Pedro Adão e Silva respondia a uma pergunta feita pela deputada do PCP, Paula Santos, sobre que diligências está o Governo a adotar em relação aos problemas do grupo Global Media, dona dos jornais Diário de Notícias, Jornal de Notícias, O Jogo e da rádio TSF. Questionado sobre a capacidade de decidir do Governo, o ministro da Cultura lembra que o Governo de gestão está limitado no que pode fazer. “Mesmo quando há declarações abstratas de compromissos de apoios, desfazem-se no ar quando é preciso materializá-los”.

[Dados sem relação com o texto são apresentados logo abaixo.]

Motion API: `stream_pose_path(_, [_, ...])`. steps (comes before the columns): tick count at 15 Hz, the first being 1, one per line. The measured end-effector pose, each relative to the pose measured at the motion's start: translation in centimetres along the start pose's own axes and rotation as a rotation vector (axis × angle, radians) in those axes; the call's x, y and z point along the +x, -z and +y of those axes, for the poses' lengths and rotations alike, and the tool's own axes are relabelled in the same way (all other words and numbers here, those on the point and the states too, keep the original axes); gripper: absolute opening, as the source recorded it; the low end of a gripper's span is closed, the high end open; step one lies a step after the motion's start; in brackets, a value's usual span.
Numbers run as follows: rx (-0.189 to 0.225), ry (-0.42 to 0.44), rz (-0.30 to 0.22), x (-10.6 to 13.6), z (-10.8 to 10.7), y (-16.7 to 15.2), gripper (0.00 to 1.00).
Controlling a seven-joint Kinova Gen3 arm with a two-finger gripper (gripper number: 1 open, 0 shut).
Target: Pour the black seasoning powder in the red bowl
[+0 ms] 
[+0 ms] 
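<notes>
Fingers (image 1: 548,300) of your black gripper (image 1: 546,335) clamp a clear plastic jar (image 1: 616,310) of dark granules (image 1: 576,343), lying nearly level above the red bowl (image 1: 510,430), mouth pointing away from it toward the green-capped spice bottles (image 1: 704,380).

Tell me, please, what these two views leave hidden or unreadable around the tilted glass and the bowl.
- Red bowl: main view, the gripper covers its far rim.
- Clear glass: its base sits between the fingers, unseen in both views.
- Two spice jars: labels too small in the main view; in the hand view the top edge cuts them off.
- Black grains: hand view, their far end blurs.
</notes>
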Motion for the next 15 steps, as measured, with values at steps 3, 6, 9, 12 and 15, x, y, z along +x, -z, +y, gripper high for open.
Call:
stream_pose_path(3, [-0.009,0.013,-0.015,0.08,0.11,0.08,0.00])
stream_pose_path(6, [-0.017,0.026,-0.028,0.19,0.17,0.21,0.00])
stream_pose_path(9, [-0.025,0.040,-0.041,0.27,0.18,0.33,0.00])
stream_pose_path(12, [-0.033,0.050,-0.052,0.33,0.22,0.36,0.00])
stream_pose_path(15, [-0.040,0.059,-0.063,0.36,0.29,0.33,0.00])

Para o ministro da Cultura, uma forma de concretizar esses apoio é a cedência gratuita dos serviços da Lusa aos órgãos privados de comunicação social, o que na estimativa feita iria custar seis milhões de euros, para além da indemnização compensatória de 14,3 milhões de euros entregue pelo Estado à agência. É uma ajuda, mas não resolve todos os problemas, reconhece.
A Global Media tem salários em atraso desde dezembro e os trabalhadores estão esta quarta-feira a cumprir uma greve de 24 horas. Para Adão e Silva, a primeira obrigação de uma empresa é pagar os salários. “É muito difícil de compreender que um acionista que entra deixe de pagar salários quando tinha anunciado grande investimento”.
E defende que neste caso, a solução passaria por recorrer ao Fundo de Garantia Salarial, o que implica que a empresa esteja insolvente ou em processo de recuperação.